So, I'm not going to blab forever on this one and I'm definitely not posting pictures. You'll thank me when you're done reading.
Jett is now 14 months old and he's finally decided he's ready to enter the world of walking. Yes, he took his sweet time. Who wouldn't with a family of servants to cater to your every grunt and cry? All he had to do was make a sad face, pop a tear (which he can do in an instant!), and point his little chubby arms skyward, and some poor sap walking by would pick him up. We all fell victim to it.
Unfortunately for him, we've all woken up now and we're excited for him to take this "new step" into people-hood. It's really cute to see him stand up, look around for an audience, and then take a step forward. That I will get on video to show you just how cute it is. He's so adorable! And fat! My first real fat baby. And my last. Haha.
Ok, with the cuteness comes the feelings of guilt. Why am I so guilty all the time? What's my problem? Does anyone else have this much guilt for random, weird things? Moving on...so I've decided to quit nursing. (Insert guilt here.) I know, I know. You're all thinking, "Gee. Already? He's only in 10th grade! How will he make Varsity!!!?? (GASP!)"
But seriously, I have guilt because I was young and retarded with Hailey and Haiden and didn't know what I was doing so I stopped nursing both of them by 2 months. Then there's the guilt with Ethan because I was working and only went until 8 months. (Damn. No wonder my L shoulder always hurts. That's a huge burden to carry around 24/7.) (P.S.- stop saying "guilt". It's irritating me.)

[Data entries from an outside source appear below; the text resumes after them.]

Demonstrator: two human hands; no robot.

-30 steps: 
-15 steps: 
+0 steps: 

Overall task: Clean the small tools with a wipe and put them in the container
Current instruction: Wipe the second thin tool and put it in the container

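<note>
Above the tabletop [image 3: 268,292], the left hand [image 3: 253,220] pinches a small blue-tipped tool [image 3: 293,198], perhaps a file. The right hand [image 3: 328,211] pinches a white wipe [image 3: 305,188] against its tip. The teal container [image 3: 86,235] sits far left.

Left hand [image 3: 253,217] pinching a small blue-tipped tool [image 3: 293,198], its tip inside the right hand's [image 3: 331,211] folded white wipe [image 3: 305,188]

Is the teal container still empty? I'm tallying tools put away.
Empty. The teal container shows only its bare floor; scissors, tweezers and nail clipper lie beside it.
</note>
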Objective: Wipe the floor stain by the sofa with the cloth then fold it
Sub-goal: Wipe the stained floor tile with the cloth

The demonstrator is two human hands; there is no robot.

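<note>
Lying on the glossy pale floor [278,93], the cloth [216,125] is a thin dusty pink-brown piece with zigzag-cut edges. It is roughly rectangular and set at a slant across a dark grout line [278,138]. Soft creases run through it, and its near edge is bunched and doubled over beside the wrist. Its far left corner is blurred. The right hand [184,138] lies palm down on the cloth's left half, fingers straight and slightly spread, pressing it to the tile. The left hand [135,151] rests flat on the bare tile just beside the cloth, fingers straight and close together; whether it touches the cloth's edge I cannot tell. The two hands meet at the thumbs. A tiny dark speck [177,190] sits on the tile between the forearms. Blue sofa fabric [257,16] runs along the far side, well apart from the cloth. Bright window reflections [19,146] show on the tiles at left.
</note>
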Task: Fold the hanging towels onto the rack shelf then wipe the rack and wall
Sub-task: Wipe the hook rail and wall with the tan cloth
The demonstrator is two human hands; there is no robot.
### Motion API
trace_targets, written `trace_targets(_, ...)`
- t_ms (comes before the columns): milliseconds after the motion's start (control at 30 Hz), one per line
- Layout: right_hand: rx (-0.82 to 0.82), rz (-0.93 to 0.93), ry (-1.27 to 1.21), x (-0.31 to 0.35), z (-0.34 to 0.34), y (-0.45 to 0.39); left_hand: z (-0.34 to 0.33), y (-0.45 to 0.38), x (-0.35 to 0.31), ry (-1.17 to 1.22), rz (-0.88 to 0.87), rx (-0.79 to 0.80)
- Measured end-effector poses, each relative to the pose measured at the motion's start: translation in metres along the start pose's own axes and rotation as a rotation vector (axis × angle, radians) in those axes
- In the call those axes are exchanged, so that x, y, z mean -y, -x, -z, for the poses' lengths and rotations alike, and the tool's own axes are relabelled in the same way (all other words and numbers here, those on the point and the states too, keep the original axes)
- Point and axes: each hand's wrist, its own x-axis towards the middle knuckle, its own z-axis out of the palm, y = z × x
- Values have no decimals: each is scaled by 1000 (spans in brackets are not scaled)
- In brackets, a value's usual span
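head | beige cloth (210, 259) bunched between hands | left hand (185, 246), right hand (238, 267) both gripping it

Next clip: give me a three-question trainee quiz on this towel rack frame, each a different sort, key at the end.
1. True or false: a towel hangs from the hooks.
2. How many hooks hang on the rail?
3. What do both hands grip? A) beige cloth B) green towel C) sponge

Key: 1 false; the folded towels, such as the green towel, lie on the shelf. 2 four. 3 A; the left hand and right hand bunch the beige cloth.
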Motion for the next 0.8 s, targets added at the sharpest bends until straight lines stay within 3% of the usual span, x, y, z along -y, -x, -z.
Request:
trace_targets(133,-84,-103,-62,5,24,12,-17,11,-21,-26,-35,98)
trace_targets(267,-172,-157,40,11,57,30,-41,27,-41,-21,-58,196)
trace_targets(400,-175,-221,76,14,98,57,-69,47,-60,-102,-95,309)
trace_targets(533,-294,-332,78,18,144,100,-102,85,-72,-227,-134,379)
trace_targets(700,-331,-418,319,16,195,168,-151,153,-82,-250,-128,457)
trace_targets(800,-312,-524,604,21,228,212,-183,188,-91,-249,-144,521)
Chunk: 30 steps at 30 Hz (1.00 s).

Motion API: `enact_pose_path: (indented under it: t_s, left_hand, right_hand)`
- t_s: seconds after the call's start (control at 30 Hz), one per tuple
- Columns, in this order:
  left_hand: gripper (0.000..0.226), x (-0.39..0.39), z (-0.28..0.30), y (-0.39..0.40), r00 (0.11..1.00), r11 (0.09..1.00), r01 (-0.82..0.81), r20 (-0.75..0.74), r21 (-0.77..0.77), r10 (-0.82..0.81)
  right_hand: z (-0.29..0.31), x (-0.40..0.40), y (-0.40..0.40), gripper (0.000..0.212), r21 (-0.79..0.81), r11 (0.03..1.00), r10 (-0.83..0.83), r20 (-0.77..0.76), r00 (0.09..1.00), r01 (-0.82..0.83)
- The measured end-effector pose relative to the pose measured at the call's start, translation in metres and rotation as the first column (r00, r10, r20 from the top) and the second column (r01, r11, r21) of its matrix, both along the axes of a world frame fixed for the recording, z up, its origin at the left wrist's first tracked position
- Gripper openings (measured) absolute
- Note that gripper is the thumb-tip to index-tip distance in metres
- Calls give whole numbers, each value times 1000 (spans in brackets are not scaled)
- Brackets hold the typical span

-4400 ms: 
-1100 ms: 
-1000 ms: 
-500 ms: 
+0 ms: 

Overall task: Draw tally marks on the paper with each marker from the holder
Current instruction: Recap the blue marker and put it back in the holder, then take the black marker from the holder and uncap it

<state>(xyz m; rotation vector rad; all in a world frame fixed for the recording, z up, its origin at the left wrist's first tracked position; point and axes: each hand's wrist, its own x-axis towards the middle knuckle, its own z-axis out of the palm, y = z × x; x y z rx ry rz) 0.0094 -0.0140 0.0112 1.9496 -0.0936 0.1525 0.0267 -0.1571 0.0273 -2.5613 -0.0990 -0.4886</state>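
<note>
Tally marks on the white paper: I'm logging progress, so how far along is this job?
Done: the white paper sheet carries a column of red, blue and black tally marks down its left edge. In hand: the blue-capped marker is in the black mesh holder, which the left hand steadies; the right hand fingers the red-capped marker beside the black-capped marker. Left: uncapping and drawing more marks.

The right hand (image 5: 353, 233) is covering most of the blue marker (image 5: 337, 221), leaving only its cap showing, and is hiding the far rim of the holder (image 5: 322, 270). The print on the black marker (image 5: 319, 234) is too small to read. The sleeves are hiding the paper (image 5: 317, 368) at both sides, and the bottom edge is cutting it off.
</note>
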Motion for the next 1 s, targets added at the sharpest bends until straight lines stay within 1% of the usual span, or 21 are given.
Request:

It's like I have one last shot at making it the best, and now I have to make up for the other 3 who didn't nurse for a whole year. If that's the case, and if my calculations are correct, (I never have been good at math), that means Jett would be nursing until he's 3; or 30 whichever age was easier to wean. Really though, I think we're done. He hasn't nursed for 2 days, even though the early morning hours are tough to fight. And lets be real, no one wants to try to pump a dry well. OUCH! He seems to be doing ok. Maybe that's because he's trying to focus on studying for the SAT's, I don't know.
He's pretty darn cute about it. He'll make the sign for "milk" and then smile very sweetly. I think he's transitioning into "manhood" just fine. When I don't respond to his attempts, he shoves a hand down the front of my shirt and opts for the quick cleavage check, making sure I'm not turning him down because they're gone. This brings a huge smile to his face and all is right in his little world again.
I think he's handling it better than me. So, it's official. I'm no longer a Dairy Cow. Hallelujah! Time to go to Vickie's Secret to give these girls a well deserved face "lift". Ya done good, girls. Ya did good.